Friday, June 5, 2009

Schettino on the Null Vote

Here's another point of view I find convincing:

The second confusion [behind the null vote movement] has to do with the idea that politics can function differently simply by getting rid of the politicians. This supposes that the problem is the people, not the institutions. Furthermore, it supposes a deep contempt for those who dedicate themselves professionally to this activity. Contempt that I don't believe has any basis: Mexican politicians aren't different from politicians from other countries, nor are they different from Mexicans from other professions. This moral superiority that the pontificators embody is pure and simple pride [in the Seven Deadly Sin sense of the word].

What we do have are deep failures in our rules of interacting, because we haven't been able to adequately undo the structures of the previous regime. Presidentialism disappeared, but the almost absolute power was reincarnated in the 32 viceroys; corporatism stopped being a support of the regime, but it turned into an autonomous power; and the revolutionary myth didn't end up dying. We don't have an adequate institutional design for the powers of the union, nor for their relationship among them, nor between them and the orders of the government.

But these institutional failings aren't going to be resolved through annulling votes.
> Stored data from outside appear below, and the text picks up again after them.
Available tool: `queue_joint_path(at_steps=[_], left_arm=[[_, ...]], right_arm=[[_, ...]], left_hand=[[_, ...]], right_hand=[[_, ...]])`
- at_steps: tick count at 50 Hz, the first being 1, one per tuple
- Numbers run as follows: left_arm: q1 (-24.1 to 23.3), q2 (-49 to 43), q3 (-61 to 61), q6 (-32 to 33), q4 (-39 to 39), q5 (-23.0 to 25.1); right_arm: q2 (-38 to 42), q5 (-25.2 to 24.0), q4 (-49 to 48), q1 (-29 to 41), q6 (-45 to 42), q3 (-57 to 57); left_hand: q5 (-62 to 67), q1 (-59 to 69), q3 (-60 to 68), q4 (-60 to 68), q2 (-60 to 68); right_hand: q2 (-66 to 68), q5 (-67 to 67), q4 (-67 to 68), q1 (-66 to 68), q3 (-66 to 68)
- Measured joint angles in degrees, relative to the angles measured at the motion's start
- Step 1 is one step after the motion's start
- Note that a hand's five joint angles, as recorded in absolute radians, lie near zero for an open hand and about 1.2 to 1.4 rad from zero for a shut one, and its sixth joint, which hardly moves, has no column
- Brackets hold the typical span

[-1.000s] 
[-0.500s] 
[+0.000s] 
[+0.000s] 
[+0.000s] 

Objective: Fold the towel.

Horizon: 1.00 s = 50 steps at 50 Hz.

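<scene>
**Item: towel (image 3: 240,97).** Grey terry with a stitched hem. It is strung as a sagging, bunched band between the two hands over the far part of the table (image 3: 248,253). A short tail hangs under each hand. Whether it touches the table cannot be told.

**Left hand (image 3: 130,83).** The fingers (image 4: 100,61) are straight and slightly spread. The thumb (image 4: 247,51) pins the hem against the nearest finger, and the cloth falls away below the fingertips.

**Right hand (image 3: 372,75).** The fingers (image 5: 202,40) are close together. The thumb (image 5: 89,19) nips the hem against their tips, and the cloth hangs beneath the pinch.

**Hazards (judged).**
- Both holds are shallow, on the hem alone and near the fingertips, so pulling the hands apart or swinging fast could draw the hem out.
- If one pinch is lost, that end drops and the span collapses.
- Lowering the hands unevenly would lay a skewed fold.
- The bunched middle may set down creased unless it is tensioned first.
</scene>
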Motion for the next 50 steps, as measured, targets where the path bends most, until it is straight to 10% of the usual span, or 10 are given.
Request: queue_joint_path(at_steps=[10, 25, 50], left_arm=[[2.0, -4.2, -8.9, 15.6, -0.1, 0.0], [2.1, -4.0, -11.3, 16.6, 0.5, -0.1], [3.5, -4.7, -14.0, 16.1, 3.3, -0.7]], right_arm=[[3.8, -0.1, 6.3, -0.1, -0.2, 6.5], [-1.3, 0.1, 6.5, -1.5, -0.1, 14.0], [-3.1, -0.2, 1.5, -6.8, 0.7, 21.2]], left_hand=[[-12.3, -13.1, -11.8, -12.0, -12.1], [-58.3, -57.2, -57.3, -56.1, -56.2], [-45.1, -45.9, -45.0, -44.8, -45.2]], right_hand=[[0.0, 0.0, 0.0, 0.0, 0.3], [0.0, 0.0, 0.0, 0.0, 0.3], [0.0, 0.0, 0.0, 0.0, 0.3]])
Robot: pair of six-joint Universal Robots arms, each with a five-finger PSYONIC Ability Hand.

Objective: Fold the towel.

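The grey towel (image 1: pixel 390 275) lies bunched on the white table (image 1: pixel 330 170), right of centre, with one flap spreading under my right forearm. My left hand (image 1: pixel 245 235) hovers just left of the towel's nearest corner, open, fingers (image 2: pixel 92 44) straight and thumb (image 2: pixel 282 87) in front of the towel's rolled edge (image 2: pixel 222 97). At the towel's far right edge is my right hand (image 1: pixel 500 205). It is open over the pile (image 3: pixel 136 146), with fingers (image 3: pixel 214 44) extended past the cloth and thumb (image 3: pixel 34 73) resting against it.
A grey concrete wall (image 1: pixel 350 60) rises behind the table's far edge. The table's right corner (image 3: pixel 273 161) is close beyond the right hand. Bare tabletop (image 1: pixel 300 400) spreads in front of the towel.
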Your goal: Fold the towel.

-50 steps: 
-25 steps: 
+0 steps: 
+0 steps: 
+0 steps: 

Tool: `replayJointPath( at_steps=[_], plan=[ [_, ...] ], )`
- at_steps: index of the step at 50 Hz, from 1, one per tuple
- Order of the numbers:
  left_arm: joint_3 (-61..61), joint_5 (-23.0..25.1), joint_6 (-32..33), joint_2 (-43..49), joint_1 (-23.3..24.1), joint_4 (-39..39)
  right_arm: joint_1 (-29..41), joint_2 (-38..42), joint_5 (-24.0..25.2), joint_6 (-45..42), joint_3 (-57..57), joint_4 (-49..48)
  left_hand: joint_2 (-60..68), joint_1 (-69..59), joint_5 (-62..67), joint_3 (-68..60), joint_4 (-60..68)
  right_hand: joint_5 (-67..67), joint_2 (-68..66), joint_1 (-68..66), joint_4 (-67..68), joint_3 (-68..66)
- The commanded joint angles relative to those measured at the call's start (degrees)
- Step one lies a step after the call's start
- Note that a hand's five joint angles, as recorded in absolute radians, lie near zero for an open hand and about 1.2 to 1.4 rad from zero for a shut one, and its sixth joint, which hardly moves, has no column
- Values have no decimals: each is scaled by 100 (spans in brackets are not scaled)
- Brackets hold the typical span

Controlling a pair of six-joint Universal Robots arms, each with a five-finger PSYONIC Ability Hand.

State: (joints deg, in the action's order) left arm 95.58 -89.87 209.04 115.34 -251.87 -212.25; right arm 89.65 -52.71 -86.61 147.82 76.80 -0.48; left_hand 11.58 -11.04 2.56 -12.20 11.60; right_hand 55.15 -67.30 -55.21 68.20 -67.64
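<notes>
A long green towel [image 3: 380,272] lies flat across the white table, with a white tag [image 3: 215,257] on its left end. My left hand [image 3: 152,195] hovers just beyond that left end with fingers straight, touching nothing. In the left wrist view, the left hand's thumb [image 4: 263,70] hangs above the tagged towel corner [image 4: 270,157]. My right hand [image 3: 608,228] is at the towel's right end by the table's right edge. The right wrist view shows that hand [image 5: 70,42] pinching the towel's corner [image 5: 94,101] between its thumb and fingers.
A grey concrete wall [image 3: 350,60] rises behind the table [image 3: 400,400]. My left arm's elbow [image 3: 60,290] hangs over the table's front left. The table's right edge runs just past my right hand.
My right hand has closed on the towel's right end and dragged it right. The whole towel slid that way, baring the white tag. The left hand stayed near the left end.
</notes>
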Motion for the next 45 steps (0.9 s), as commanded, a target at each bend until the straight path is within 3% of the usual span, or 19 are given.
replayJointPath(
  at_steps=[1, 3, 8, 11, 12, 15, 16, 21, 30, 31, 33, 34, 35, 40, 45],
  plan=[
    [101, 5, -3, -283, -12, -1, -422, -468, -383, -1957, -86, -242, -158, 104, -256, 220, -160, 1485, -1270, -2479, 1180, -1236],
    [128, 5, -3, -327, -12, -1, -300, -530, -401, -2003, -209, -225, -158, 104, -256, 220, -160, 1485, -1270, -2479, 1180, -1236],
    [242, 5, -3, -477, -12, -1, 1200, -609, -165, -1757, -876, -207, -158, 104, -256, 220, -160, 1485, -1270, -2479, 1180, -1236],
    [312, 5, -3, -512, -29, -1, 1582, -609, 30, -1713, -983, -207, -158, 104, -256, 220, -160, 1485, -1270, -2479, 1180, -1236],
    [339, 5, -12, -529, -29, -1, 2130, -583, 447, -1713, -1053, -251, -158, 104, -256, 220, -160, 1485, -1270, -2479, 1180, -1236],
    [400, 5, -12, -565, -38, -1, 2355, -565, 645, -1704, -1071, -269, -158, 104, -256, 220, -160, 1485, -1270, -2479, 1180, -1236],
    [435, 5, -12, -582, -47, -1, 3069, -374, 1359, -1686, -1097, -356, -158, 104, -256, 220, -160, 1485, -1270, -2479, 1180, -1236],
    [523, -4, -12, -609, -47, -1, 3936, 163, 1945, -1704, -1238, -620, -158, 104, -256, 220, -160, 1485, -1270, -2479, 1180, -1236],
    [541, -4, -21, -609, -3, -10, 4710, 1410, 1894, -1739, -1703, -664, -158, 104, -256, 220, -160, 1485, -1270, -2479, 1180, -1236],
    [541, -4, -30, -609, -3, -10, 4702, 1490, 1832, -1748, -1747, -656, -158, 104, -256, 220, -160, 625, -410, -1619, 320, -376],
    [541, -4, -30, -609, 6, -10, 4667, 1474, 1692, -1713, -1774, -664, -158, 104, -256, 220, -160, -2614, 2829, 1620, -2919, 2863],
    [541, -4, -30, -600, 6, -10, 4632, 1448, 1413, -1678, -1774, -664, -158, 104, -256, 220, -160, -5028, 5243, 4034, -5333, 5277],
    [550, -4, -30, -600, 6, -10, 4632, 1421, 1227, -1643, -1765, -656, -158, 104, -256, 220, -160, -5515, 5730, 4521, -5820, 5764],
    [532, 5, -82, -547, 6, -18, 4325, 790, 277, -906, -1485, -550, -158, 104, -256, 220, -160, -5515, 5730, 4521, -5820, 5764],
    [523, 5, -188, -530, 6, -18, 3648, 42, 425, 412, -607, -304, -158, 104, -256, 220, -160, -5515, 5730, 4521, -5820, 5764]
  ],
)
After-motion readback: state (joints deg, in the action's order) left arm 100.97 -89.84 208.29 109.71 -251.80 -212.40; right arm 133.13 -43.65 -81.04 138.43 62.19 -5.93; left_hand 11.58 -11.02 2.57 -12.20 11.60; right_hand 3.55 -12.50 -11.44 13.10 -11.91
It will be resolved when we have decided if we want to give revolutionary nationalism a new opportunity or if we want to abandon it definitively. And that, as we saw last week, has a direction relationship with the political parties. Which is to say, votes matter, they matter a great deal, in this national definition. But if you think that it's preferable that the philosopher kings are the ones that guide us, annul your vote. In any event you'll have opted for a political option, obscure but political.

Our problem is us, not just the politicians. And we will be able to solve it when we decide to recognize teh size of our failure in the twentieth century. When we accept that corruption, inefficiency, farse isn't just [something which we can blame on] them. There is no them. There is us.